In 2007 the Caribbean port city of Cartagena became the setting for a classical music festival produced to the same high standards of the finest festivals held at European summer resorts. The restored colonial halls of Cartagena along with top classical soloists and orchestras make this event one of a kind for Latin America.
The Colombian government has become a key player in these new cultural activities. Much of the funding for festivals comes from the Ministry of Culture, an institution that also distributes new instruments to students in small- and medium-sized towns to foster the formation of bands and youth orchestras. One of the most attractive stages for performers and agents around the world recently opened in Bogotá, the Teatro Mayor Julio Mario Santo Domingo.
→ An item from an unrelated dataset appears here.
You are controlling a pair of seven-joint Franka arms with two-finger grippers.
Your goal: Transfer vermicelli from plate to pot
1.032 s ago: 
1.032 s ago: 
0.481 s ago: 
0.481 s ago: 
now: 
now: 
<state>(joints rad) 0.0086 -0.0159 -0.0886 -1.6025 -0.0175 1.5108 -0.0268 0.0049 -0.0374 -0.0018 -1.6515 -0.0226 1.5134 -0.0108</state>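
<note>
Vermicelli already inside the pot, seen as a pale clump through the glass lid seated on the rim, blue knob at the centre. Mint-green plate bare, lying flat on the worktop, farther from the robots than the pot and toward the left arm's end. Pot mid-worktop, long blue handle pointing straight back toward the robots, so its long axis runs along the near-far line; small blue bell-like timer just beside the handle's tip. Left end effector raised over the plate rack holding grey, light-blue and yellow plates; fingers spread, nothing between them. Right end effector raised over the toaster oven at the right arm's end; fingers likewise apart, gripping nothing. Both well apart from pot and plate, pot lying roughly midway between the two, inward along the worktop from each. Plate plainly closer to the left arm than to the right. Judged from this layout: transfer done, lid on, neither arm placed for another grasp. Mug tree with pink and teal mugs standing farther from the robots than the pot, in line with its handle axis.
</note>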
This state-of-the-art theater has equipment, acoustics, and architecture rivaling those of Lincoln Center and other top venues around the world. There is also the Bogotá Music Market, which is also held in September and sponsored by the Bogotá Chamber of Commerce. This event is a showcase where booking agencies can catch performances by bands seeking opportunities to play abroad and locally.
For more than 30 years, I have performed at most of the theaters and events listed above. I have always remembered a good piece of advice Gary Burton gave me when I took his music business course in Berklee. He said to be authentic and build on your own roots. The repertoire my group focuses on includes Colombian styles such as cumbia, bambuco and joropo, presented in a new harmonic setting with improvised segments not found in traditional Colombian music. Local audiences appreciate our effort to take traditional music a step further.
These days, many proficient young performers are competing for a chance to play at jazz events in Colombia. This shows a positive development of music in our country. I attribute this to jazz being a musical genre that can connect with the very different musical languages found all around the world.